Currently CDC Failover support is a global option that's controlled by a top-group option. The failover_slot_scope top-group option can currently be set to (and defaults to) local, which disables replication of logical slots, or global. The global setting enables the replication of all non-temporary logical slots created in the PGD database.

Temporary logical slots aren't replicated, as they have a lifetime scoped to the session that created them and will go away when that session ends.

At-least-once delivery guarantees

CDC Failover support takes steps to ensure that the consumer receives all changes at least once. This is done by holding back slots until delivery has been confirmed, at which point the slot is then advanced on all nodes in an asynchronous manner. In the case of a failure on the node where the slot was being consumed, the slot is held until the consumer connects to a node in the cluster. This then allows the slot to progress.

Important

If a consuming application disconnects and doesn’t reconnect, the slot will remain held back on every node in the cluster. As this consumes disk and memory, it's essential to avoid this situation. Applications that consume slots must return to consuming as soon as possible.

Exactly-once delivery

Currently, there's no way to ensure exactly-once delivery, and we expect consuming applications to manage the discarding of previously completed transactions.

Enabling CDC Failover support

To enable CDC Failover support run the SQL command and call the bdr.alter_node_group_option function with the following parameters:

select bdr.alter_node_group_option(<top-level group name>,
     'failover_slot_scope',
     'global');

Replace <top-level group name> with the name of your cluster’s top-level group. If you don't know the name, it's the group with a node_group_parent_id equal to 0 in bdr.node_group.

If you do not know the name, it is the group with a node_group_parent_id equal to 0 in bdr.node_group. You can also use:

SELECT bdr.alter_node_group_option(
     node_group_name,
     'failover_slot_scope',
     'global')
    from bdr.node_group	
    where node_group_parent_id=0;

This command ensures you're setting the correct top-level group’s option.

Once CDC Failover is enabled, to create a new globally replicated slot, you can use:

SELECT pg_create_logical_replication_slot('myslot',
                                          'test_decoding');

Logical replication slots created before the option was set to global aren't replicated. Only new slots are replicated.

Failover slots can also be created with the CREATE_REPLICATION_SLOT command on a replication connection.

The status of failover slots is tracked in the bdr.failover_replication_slots table.

CDC Failover support with Postgres 17+

For Postgres 17 and later, support for failover was added to allow standbys to be resumed.

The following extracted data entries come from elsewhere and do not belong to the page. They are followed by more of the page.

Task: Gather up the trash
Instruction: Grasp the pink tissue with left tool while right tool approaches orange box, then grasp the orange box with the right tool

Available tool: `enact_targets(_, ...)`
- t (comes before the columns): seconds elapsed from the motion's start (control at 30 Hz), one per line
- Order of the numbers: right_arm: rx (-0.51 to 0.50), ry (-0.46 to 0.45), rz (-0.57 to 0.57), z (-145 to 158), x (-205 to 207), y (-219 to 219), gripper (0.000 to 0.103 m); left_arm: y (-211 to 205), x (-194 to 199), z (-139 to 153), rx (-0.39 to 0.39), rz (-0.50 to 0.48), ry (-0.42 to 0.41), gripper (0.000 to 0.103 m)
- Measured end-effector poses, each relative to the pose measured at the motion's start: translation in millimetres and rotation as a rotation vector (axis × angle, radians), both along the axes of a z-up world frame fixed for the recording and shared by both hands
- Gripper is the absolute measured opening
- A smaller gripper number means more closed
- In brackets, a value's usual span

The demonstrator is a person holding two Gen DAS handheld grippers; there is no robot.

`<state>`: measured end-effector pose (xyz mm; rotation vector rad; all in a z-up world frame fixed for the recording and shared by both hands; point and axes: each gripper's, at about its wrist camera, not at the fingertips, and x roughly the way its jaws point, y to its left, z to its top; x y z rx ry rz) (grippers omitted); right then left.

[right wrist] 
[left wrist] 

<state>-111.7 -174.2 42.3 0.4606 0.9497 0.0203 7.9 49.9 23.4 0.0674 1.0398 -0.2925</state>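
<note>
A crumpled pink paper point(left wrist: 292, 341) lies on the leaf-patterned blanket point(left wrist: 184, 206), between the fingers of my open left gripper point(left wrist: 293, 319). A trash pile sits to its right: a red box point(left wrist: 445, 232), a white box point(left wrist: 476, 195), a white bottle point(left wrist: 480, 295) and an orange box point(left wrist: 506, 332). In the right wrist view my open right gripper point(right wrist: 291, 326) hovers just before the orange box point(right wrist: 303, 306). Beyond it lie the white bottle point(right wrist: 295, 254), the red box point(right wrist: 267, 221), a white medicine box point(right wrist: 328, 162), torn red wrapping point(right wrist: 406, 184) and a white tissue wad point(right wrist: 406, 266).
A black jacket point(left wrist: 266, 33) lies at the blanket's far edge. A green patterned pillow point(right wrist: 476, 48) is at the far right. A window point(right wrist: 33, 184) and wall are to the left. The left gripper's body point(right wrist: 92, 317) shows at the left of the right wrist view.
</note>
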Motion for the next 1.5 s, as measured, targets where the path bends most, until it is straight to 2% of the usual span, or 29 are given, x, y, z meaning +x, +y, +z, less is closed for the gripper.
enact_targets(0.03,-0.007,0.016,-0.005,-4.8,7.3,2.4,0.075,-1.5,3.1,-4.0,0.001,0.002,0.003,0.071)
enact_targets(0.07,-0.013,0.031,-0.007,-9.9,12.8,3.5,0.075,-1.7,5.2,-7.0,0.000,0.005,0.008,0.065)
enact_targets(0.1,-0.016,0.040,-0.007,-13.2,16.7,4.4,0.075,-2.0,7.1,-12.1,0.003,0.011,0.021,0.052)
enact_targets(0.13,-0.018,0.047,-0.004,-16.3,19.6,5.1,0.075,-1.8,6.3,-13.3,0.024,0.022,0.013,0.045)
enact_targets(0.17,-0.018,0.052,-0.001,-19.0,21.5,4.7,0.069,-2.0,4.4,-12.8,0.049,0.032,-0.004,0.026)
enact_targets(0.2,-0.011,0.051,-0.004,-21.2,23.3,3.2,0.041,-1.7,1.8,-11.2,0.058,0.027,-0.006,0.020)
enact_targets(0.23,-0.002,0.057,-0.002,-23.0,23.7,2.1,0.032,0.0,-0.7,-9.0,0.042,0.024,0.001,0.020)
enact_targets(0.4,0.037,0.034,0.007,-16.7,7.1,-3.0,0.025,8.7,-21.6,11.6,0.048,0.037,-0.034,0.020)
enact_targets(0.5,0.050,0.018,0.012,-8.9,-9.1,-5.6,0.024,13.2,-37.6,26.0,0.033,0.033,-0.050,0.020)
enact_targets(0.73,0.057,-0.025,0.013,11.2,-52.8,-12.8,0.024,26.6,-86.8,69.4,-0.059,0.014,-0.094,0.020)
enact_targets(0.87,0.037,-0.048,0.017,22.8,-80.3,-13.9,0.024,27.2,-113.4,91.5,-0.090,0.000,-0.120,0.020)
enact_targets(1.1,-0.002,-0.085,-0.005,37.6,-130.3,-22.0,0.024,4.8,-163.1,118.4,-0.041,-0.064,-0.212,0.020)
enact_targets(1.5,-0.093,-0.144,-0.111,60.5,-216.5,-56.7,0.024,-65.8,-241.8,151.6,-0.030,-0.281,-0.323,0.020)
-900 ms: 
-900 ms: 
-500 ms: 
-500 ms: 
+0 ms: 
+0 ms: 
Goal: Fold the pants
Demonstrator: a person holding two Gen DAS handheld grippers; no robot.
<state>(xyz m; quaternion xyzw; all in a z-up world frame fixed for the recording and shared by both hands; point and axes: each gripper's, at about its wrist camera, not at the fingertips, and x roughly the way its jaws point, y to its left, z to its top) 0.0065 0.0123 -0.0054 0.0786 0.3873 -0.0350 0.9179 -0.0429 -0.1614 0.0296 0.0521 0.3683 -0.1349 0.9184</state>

Use an option in pg_create_logical_replication_slot named failover for this purpose. This new setting requires that, no matter what the setting of failover_slot_scope, you must also set failover to true.

SELECT pg_create_logical_replication_slot('myslot',
                                          'test_decoding',
                                          failover=>true);

Obtaining Initial Consistent Snapshot

When a logical replication slot is created, a consistent snapshot is exported by Postgres. This snapshot can be used to obtain a consistent initial copy of the data. PGD’s failover slot mechanism also follows the same procedure. But the consumer must obtain the snapshot from the same node where the slot was originally created. In addition, it must also start the initial replication from the same node. Once the consumer has received enough changes over the replication stream, the failover slot is marked as failover_safe. Once the slot is marked as failover_safe, then the consumer can safely failover to some other node in the PGD cluster (other considerations apply though, see below).

To check if the slot is failover_safe or not, the user can query the bdr.failover_replication_slots catalog and check for the value of failover_safe column of the given slot.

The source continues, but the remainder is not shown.